Der Asylberater muss dann aufklären, er nennt es "stark erden": Er erläutert die Rechte und die Pflichten der Geflüchteten, informiert zum Asylverfahren und bereitet die Angekommenen auf Gespräche mit den Behörden vor, im Einzelfall vermittelt er auch Rechtshilfen. Nach einer gewissen Zeit werden die Geflüchteten weiterverteilt, nach einem festen System, dem sogenannten Königsteiner Schlüssel. Es geht dann in eine weitere Gemeinschaftsunterkunft, in einer Kommune, die den Menschen erneut fremd ist. Wer viel Ausdauer mitbringt, kann einen Neuanfang schaffen. Doch die Hürden sind hoch.
Dass Ankommen auch leichter gemacht werden kann, zeigt die aktuelle Fluchtbewegung aus der Ukraine. Was gerade passiert, sei für die Arbeit mit Geflüchteten ein Riesenfortschritt, sagt Bumes. Asylverfahren wurden ausgesetzt, Ukrainerinnen und Ukrainer erhalten mit der Registrierung Zugang zu Bildung, Arbeitsmarkt und medizinischer Versorgung.

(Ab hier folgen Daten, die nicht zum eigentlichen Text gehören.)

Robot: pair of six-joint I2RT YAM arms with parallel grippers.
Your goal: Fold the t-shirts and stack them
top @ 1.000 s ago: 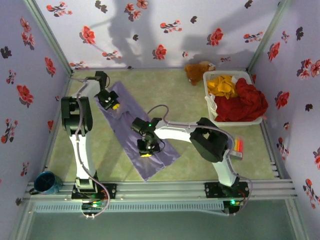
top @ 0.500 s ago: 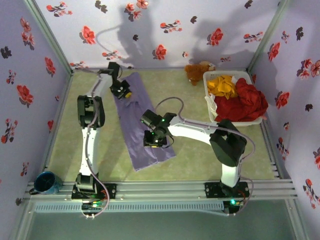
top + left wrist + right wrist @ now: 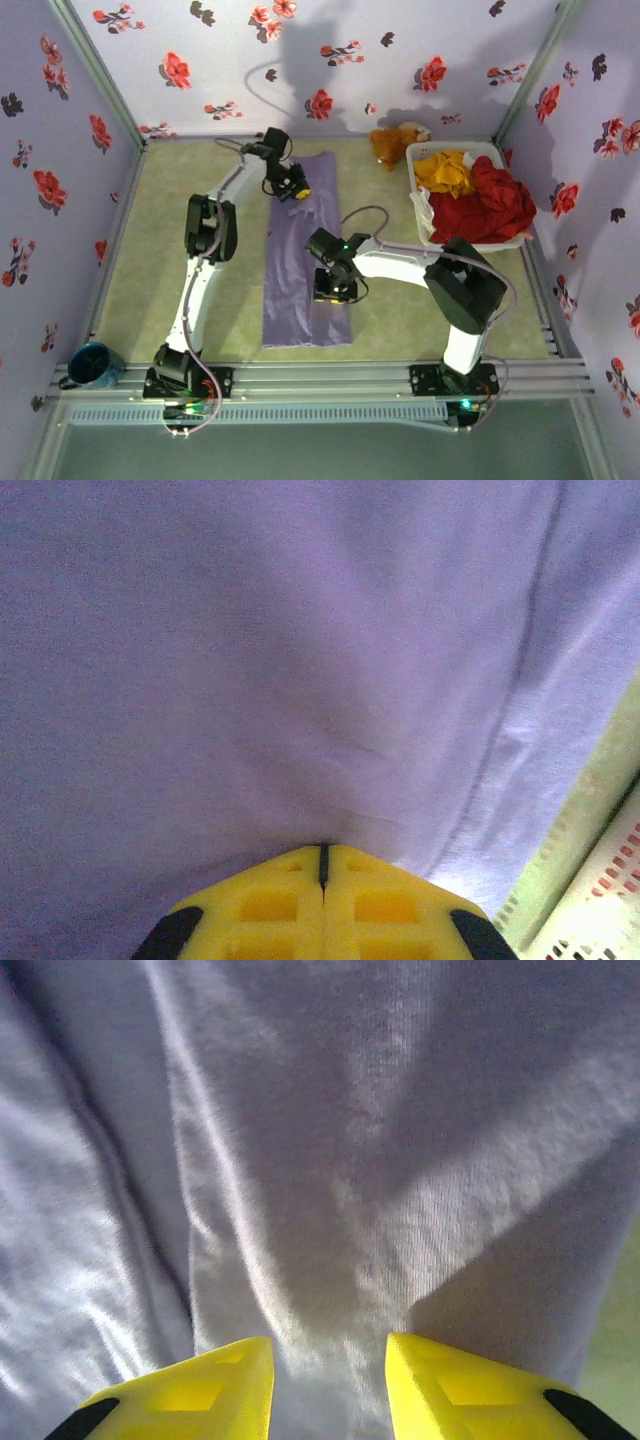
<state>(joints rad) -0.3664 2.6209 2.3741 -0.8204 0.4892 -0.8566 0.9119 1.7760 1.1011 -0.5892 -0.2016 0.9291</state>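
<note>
The lavender t-shirt (image 3: pixel 290 290) lies as a long narrow strip down the middle of the green table, running from the back to near the front. My left gripper (image 3: pixel 297 190) is at its far end, and its yellow jaws (image 3: pixel 323 848) are shut on the lavender cloth (image 3: pixel 300 660). My right gripper (image 3: pixel 335 293) sits on the strip's right side, its fingers (image 3: pixel 200 1390) closed around a raised fold of the cloth (image 3: pixel 330 1260). A red t-shirt (image 3: pixel 490 205) and an orange-yellow one (image 3: pixel 445 172) are heaped in the basket.
The white plastic basket (image 3: pixel 480 243) stands at the back right, and its lattice wall (image 3: pixel 600 920) is close to my left gripper. A brown plush toy (image 3: pixel 395 140) lies left of it. A blue cup (image 3: pixel 92 363) sits on the front left rail.
Both grippers have swung to the right with the lavender t-shirt. It has turned from a diagonal lie to nearly straight front to back, nearer the basket.
</note>
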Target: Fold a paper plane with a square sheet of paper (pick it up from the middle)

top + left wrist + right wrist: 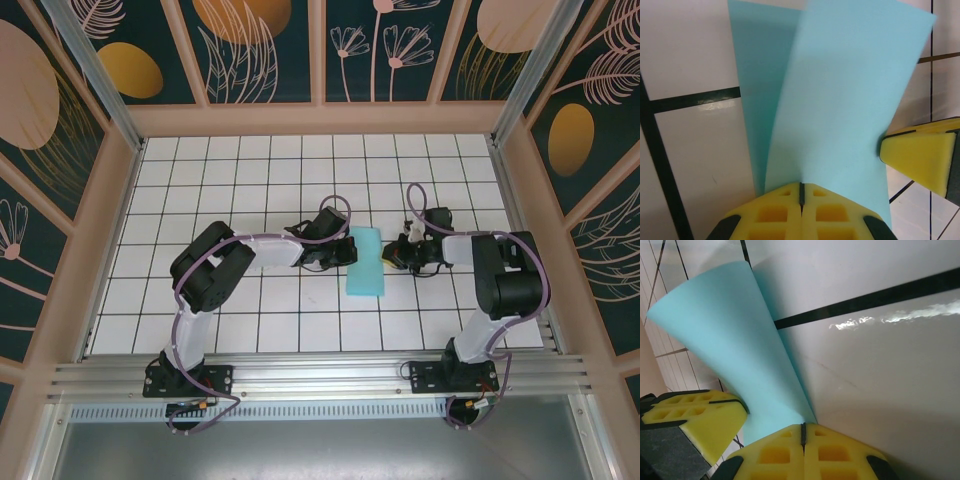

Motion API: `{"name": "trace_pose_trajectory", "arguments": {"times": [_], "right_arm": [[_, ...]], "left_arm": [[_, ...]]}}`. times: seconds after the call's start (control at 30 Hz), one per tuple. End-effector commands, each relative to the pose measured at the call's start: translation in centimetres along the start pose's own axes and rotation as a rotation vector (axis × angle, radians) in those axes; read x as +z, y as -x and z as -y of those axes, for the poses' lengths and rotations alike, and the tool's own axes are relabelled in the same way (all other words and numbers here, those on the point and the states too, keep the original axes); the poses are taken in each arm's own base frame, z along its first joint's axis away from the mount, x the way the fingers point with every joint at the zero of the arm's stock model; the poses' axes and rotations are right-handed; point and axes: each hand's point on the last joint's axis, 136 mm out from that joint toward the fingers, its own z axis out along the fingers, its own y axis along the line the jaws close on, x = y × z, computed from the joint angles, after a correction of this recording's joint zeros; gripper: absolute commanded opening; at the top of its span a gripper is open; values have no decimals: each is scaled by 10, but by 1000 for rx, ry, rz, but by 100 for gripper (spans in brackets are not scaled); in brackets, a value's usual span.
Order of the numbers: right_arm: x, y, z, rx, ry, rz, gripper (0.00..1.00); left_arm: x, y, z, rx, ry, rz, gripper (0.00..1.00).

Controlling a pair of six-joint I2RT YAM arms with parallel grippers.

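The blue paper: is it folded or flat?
Folded. From above, the square sheet of paper looks a narrow strip, and the left wrist view shows one layer bent over another.

1. No writing, label, brand, number or sign can be read in any view.
2. The sheet of paper (364, 260) is plain turquoise on every face that shows.
3. The table (260, 170) carries only black grid lines on white.
4. The wall panels (265, 50) carry only painted leaf, flower and oval shapes, without letters.
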Motion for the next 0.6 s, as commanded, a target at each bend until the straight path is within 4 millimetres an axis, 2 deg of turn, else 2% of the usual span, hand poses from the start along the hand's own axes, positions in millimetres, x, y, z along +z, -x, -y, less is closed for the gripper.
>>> {"name": "trace_pose_trajectory", "arguments": {"times": [0.0,0.13,0.23,0.4,0.57], "right_arm": [[-6,7,6,-11,-62,25,3],[-18,18,-29,-61,34,49,4],[-20,23,-43,-79,89,47,4],[-8,25,-33,-63,82,28,4],[7,23,5,1,-52,14,4]], "left_arm": [[15,-31,-45,-20,138,-97,0],[14,-30,-45,-18,141,-96,0],[15,-31,-45,-17,141,-98,0],[15,-31,-46,-16,142,-101,0],[15,-31,-47,-16,148,-100,0]]}}
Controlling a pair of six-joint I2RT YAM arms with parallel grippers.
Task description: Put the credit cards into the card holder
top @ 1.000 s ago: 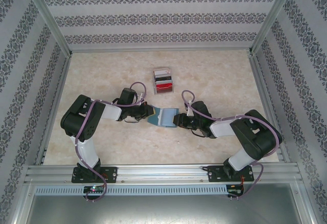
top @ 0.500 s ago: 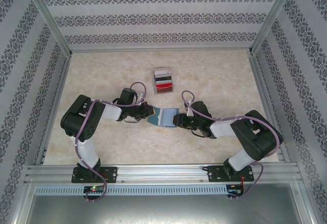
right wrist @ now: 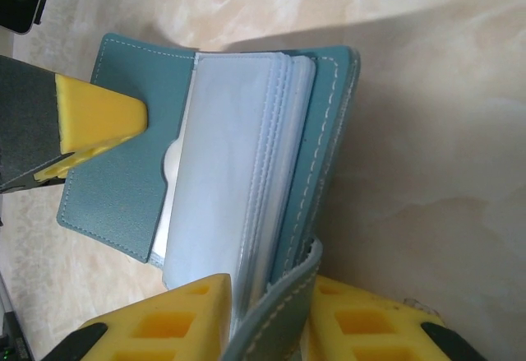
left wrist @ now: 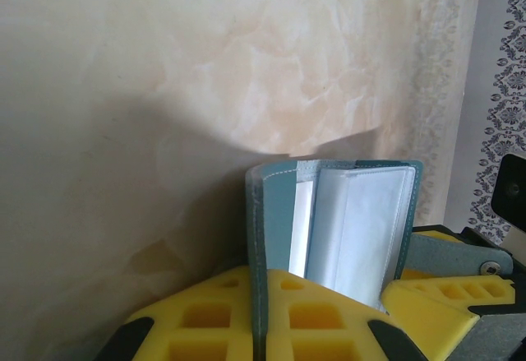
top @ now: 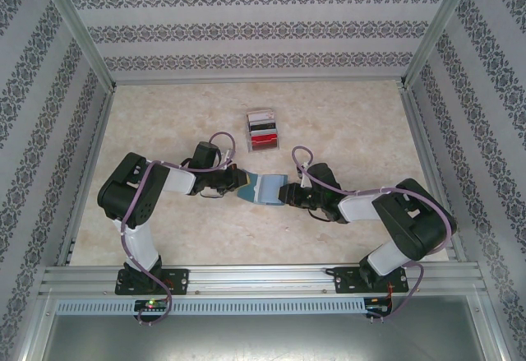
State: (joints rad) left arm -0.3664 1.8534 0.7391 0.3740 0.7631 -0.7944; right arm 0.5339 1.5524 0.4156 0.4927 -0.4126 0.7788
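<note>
Table top (top: pixel 164 122): pale and marbled, it is lying under both arms inside patterned walls.
Left arm (top: pixel 136 192): it is bending in from the left edge toward the middle of the table top.
Left gripper (top: pixel 238 183): it is clamping tight on the card holder's left cover. In the left wrist view the teal cover's edge is running down between its yellow fingers (left wrist: pixel 234 283). In the right wrist view one of its yellow fingertips is pressing on the inside of that cover.
Card holder (top: pixel 263 188): it is being held open between the two grippers near the middle of the table top. Its teal covers are spreading apart and its pale blue-grey leaves (right wrist: pixel 222 155) are fanning out between them. I cannot tell whether it is touching the surface.
Clear plastic stand (top: pixel 279 143): it is standing just beyond the card holder, apart from it.
Credit cards (top: pixel 265 140): they are sitting in the stand's slots, a white-grey one farthest back, a dark one in the middle and a red one nearest.
Right gripper (top: pixel 288 194): it is grasping the card holder's right side. The right cover, the leaves' edges and a teal strap (right wrist: pixel 279 303) are passing between its yellow fingers (right wrist: pixel 205 291).
Right arm (top: pixel 403 221): it is reaching in from the right edge.
</note>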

Diese Rechtslage wünscht er sich auch für die Schutzsuchenden aus anderen Ländern, "dass alle besser behandelt werden". Wenn er einen Wunsch frei hätte, dann diesen: "Dass man die Leute in Ruhe lässt und sagt: Du bist hier und das ist dein gutes Recht." Er träumt von einer globalen Gesellschaft auf einem gerechten Planeten.
Bis sich diese Utopie verwirklicht, arbeitet Bumes kleinschrittig weiter. Denn es sind viele Kniffe und Tätigkeiten, die seinen Arbeitsalltag füllen: Eins-zu-Eins-Beratung, Telefonate mit Behörden, Lesen von Länderberichten oder auch mal Recherchen für Klienten. Einmal hat er herausgefunden, dass ein schwerkranker Junge, der abgeschoben werden sollte, in seinem Herkunftsland nicht hätte medizinisch versorgt werden können. Der Junge durfte bleiben - und weiterleben.